■ **EXERCISE OBJECTIVE**: The answer should be an exact repeat of the stretch of material below from the line containing "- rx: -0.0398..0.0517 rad" through the line containing "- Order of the".

■ **STUDY MATERIAL**:
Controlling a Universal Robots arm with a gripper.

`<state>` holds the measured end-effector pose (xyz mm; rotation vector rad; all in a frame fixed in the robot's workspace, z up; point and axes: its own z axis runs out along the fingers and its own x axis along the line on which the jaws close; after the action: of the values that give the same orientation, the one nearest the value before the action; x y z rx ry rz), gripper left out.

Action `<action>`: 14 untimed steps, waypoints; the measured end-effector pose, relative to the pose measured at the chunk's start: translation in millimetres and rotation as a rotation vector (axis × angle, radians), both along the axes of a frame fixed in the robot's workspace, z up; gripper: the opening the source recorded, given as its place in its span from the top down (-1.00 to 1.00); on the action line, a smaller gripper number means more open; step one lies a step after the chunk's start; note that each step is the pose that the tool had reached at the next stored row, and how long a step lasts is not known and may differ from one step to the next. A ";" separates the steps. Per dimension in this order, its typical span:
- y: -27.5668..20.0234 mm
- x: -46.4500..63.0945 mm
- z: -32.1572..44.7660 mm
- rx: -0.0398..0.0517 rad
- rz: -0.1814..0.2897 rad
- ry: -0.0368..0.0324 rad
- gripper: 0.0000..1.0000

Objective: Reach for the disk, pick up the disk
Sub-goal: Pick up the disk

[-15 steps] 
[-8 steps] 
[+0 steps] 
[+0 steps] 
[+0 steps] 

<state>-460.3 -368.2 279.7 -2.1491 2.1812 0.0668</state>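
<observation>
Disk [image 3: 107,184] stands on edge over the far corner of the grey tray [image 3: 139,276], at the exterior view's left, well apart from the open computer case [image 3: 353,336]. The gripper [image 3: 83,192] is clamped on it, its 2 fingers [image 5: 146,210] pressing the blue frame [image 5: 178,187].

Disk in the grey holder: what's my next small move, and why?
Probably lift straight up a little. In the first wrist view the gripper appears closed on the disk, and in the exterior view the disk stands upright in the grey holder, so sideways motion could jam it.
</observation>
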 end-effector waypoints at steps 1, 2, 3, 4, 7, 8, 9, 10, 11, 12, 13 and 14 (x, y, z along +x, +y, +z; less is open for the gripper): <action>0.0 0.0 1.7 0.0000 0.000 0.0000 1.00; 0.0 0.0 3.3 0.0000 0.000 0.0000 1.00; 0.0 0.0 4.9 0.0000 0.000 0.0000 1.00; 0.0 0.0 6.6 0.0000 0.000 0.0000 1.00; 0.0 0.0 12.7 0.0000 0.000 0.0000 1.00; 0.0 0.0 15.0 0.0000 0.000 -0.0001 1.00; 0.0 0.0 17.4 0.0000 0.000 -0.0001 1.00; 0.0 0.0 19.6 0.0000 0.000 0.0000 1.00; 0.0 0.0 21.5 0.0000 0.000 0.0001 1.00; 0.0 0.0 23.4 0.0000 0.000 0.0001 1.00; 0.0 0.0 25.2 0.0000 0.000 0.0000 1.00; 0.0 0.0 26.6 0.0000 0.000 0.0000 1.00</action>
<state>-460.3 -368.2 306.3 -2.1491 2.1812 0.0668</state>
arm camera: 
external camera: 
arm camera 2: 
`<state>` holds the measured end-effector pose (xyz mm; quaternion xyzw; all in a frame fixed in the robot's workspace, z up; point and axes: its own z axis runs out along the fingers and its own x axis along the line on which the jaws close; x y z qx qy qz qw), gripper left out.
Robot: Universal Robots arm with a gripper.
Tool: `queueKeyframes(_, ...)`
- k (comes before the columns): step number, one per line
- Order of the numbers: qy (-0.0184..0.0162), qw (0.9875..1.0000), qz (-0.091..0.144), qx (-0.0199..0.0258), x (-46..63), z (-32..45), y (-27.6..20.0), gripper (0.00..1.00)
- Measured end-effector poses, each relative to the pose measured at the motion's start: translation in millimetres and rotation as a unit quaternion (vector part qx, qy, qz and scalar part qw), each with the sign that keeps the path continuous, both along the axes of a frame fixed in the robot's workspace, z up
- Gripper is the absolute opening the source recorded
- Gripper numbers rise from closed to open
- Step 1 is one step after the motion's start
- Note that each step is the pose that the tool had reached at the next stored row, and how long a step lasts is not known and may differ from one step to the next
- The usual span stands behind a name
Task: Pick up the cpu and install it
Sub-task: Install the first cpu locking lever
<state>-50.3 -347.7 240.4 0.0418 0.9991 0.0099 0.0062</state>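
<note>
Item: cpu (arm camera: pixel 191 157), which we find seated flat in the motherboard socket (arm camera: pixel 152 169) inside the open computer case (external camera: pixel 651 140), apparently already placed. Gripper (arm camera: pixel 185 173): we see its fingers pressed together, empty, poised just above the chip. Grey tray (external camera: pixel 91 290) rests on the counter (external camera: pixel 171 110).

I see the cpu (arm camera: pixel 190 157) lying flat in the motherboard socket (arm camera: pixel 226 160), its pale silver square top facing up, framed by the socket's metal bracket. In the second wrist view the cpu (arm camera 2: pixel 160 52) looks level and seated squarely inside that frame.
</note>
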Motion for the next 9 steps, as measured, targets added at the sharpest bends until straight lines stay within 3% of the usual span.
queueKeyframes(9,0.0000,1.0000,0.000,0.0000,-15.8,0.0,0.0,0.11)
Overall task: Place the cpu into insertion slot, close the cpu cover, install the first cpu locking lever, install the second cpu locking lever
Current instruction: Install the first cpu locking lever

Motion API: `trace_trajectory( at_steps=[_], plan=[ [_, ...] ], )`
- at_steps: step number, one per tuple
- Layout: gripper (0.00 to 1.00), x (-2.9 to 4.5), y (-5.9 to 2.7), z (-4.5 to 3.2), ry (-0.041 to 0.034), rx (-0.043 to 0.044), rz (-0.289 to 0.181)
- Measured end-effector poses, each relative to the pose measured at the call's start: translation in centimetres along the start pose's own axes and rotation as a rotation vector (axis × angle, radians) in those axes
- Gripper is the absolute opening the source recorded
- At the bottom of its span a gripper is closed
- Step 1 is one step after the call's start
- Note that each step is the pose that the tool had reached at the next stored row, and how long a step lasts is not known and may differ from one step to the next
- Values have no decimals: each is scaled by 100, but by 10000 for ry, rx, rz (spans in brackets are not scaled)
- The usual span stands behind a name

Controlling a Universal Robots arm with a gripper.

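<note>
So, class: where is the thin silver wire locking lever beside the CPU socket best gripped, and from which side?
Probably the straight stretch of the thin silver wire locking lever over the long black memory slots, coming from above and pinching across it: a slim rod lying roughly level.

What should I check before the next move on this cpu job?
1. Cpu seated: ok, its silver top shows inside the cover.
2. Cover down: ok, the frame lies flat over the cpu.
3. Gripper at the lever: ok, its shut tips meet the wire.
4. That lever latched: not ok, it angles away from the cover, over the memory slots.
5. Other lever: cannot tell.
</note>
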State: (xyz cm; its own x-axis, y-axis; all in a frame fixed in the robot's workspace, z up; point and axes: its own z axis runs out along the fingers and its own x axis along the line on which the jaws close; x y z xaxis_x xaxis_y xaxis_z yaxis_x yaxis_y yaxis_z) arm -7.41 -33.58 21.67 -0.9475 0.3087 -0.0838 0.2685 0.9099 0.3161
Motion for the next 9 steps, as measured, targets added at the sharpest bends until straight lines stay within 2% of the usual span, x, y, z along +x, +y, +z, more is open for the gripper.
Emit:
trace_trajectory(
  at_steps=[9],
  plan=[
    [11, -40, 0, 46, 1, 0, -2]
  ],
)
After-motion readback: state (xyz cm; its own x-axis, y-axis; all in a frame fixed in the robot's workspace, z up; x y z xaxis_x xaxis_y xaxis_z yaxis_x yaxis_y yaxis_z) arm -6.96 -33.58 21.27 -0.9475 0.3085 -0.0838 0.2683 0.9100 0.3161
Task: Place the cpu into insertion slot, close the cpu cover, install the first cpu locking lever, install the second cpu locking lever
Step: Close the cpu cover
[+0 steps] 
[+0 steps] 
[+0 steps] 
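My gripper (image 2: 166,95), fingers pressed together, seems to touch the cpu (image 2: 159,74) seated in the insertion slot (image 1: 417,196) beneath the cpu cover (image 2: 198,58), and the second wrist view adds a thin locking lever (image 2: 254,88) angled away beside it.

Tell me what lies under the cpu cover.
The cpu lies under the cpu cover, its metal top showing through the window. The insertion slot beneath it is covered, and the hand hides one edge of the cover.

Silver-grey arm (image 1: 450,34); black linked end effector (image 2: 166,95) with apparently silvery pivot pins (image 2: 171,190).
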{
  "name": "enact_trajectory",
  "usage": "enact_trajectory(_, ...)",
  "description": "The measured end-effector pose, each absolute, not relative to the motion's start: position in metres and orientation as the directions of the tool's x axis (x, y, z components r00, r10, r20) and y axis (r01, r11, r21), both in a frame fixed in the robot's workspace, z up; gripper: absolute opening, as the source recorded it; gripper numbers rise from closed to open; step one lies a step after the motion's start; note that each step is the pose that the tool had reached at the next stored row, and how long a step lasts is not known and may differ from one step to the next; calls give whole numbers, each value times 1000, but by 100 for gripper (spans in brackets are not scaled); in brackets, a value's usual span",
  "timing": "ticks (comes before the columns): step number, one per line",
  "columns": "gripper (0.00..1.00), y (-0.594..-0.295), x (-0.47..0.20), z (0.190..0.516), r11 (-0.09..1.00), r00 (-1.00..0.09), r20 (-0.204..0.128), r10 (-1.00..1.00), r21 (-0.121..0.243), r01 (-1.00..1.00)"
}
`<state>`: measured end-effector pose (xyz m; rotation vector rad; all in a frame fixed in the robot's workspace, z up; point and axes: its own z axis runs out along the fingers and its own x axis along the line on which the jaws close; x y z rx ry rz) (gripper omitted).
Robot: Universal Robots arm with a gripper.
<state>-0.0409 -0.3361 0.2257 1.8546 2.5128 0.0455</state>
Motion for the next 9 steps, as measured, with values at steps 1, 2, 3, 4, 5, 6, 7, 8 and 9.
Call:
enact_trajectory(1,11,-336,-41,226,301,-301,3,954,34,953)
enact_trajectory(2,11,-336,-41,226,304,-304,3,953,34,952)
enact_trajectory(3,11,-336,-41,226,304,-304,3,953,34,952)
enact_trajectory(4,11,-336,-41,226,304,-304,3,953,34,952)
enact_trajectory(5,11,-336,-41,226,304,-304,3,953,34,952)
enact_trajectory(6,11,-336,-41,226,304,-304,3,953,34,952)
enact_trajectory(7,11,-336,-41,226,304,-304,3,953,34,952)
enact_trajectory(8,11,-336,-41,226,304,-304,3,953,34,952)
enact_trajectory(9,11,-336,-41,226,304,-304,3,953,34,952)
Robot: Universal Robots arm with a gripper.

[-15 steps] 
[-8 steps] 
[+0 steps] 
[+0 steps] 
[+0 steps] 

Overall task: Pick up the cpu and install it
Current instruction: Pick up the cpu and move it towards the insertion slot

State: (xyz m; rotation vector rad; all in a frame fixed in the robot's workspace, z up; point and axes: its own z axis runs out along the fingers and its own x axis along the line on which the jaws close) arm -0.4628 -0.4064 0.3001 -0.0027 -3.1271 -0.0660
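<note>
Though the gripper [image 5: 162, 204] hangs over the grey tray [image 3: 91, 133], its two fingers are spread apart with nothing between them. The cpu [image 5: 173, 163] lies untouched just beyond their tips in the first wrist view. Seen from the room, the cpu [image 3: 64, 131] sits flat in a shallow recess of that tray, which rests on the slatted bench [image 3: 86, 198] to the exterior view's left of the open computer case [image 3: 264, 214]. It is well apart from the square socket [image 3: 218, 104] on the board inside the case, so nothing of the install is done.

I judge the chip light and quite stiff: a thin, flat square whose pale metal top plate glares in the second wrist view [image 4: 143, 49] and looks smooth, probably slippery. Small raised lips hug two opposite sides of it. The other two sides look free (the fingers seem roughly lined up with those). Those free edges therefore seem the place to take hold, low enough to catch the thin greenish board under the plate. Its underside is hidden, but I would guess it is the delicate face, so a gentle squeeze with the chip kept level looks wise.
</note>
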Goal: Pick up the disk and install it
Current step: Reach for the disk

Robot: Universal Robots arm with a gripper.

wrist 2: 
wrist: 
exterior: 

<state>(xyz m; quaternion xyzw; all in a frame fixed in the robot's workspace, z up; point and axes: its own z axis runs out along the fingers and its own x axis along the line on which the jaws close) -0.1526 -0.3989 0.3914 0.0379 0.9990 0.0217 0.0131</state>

■ **ANSWER SPACE**:
- rx: -0.0398..0.0517 rad
- rz: -0.1814..0.2897 rad
- ry: -0.0368..0.0324 rad
- gripper: 0.0000..1.0000

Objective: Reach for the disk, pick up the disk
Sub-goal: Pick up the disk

[-15 steps] 
[-8 steps] 
[+0 steps] 
[+0 steps] 
[+0 steps] 

<state>-460.3 -368.2 279.7 -2.1491 2.1812 0.0668</state>
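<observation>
Disk [image 3: 107,184] stands on edge over the far corner of the grey tray [image 3: 139,276], at the exterior view's left, well apart from the open computer case [image 3: 353,336]. The gripper [image 3: 83,192] is clamped on it, its 2 fingers [image 5: 146,210] pressing the blue frame [image 5: 178,187].

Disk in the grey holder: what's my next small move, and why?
Probably lift straight up a little. In the first wrist view the gripper appears closed on the disk, and in the exterior view the disk stands upright in the grey holder, so sideways motion could jam it.
</observation>
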 end-effector waypoints at steps 1, 2, 3, 4, 7, 8, 9, 10, 11, 12, 13 and 14 (x, y, z along +x, +y, +z; less is open for the gripper): <action>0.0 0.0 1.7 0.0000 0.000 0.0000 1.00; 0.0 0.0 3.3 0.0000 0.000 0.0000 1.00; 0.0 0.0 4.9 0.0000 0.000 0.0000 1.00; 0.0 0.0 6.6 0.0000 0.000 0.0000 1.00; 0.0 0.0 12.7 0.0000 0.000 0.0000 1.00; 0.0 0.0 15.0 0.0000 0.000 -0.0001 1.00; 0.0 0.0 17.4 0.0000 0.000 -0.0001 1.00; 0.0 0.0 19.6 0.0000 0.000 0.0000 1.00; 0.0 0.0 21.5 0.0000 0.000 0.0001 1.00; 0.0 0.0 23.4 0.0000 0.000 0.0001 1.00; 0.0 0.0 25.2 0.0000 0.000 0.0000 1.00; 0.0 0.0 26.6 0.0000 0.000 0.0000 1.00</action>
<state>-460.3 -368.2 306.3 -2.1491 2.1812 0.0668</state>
arm camera: 
external camera: 
arm camera 2: 
`<state>` holds the measured end-effector pose (xyz mm; quaternion xyzw; all in a frame fixed in the robot's workspace, z up; point and axes: its own z axis runs out along the fingers and its own x axis along the line on which the jaws close; x y z qx qy qz qw), gripper left out.
Robot: Universal Robots arm with a gripper.
Tool: `queueKeyframes(_, ...)`
- k (comes before the columns): step number, one per line
- Order of the numbers: qy (-0.0184..0.0162), qw (0.9875..1.0000), qz (-0.091..0.144), qx (-0.0199..0.0258), x (-46..63), z (-32..45), y (-27.6..20.0), gripper (0.00..1.00)

Now the answer is complete.